Ob der kleine Osama hier einmal zur Schule gehen wird? Osama ist eines der vier Neugeborenen. Seine Mutter, Mariam, erzählt wenige Stunden nach seiner Geburt, dass ihre Familie aus Huta, im Osten Syiens, stammt, wo sie Attacken mit chemischen Waffen überlebte.

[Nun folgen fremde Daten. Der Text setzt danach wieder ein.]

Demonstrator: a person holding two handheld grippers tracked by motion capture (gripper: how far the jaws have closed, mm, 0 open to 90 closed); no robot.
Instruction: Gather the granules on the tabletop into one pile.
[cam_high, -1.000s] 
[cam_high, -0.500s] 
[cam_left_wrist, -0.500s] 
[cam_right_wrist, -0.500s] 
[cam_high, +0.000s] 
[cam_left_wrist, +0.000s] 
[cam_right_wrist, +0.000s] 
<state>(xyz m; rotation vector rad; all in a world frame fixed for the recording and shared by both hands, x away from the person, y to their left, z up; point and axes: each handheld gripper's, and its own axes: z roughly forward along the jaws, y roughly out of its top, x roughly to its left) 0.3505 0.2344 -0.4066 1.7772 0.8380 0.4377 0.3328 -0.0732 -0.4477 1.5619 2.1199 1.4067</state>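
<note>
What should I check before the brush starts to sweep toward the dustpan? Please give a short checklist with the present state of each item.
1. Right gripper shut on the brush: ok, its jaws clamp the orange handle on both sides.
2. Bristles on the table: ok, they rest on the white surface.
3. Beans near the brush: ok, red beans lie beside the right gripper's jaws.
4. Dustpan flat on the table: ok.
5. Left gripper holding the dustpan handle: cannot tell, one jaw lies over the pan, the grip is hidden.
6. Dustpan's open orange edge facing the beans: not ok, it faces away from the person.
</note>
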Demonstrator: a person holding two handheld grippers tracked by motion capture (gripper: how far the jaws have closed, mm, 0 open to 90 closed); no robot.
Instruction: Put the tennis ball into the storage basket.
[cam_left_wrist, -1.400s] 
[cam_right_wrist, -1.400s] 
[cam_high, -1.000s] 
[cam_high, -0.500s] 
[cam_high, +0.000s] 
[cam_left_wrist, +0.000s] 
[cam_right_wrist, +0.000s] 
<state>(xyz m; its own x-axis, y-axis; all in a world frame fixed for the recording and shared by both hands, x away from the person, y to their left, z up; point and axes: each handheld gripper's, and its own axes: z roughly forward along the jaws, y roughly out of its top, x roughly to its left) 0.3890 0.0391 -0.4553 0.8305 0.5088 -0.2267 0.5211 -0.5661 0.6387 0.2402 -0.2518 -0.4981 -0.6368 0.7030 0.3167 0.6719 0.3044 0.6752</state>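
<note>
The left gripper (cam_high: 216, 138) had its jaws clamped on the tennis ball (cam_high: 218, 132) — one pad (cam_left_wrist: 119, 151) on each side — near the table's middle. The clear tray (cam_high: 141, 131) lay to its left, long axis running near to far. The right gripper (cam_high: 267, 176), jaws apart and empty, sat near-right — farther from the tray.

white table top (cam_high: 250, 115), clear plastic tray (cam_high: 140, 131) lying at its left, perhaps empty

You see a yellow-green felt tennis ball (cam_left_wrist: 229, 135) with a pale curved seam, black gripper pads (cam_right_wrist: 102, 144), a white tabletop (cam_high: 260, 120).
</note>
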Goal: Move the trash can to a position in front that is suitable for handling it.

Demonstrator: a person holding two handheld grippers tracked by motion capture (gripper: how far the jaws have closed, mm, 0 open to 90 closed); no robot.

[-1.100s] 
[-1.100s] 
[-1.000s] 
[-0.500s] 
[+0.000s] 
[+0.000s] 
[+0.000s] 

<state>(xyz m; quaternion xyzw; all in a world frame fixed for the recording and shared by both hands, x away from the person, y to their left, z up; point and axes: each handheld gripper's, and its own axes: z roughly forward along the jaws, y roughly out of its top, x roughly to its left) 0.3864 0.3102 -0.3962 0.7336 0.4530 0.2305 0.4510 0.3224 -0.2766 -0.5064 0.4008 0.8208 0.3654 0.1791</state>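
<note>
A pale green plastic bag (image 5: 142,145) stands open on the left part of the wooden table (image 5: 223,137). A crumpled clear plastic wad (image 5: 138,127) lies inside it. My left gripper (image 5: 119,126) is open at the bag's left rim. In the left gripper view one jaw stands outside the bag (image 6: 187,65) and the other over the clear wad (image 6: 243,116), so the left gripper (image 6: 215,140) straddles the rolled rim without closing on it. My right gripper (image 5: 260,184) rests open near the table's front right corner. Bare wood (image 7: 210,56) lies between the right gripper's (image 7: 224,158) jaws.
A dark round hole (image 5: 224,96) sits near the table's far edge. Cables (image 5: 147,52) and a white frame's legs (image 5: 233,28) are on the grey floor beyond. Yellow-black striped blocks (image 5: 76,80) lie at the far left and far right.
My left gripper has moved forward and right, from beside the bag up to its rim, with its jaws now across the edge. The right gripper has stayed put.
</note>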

Sie erzählt, dass sie vor fünf Monaten nach Zaatari kam und ihre Eltern zurücklassen musste, weil sie vom Hunger zu geschwächt waren, um die lange Reise zu unternehmen. »Meine Eltern essen nur noch Blätter und Gras«, berichtet Mariam vom letzten Telefonat mit ihrer Familie vor einigen Tagen. Das gehöre für diejenigen, die in Syrien geblieben sind, zur Normalität. »Sie trauen sich nicht mehr aus dem Haus. Überall gibt es Schießereien und Bombenanschläge. Vergangene Woche ging ein Bruder meines Ehemannes etwas zu Essen suchen. Er wurde sofort erschossen. Er war der letzte erwachsene Mann in meiner Familie.«
Der Flüchtlingsstrom nach Jordanien reißt nicht ab. Die Geflüchteten aus Syrien werden neben Za’atari in einem zweiten Flüchtlingscamp untergebracht, das rund 30 000 Menschen aufnehmen kann. Es liegt in der Nähe von Zarqa, nordöstlich der Hauptstadt Amman. Für den 30. April ist die Eröffnung eines dritten Flüchtlingscamp des UNHCR in Azraq, rund 100 Kilometer östlich von Amman, mit 130 000 Plätzen geplant.
Aus dem Englischen von Federica Matteoni.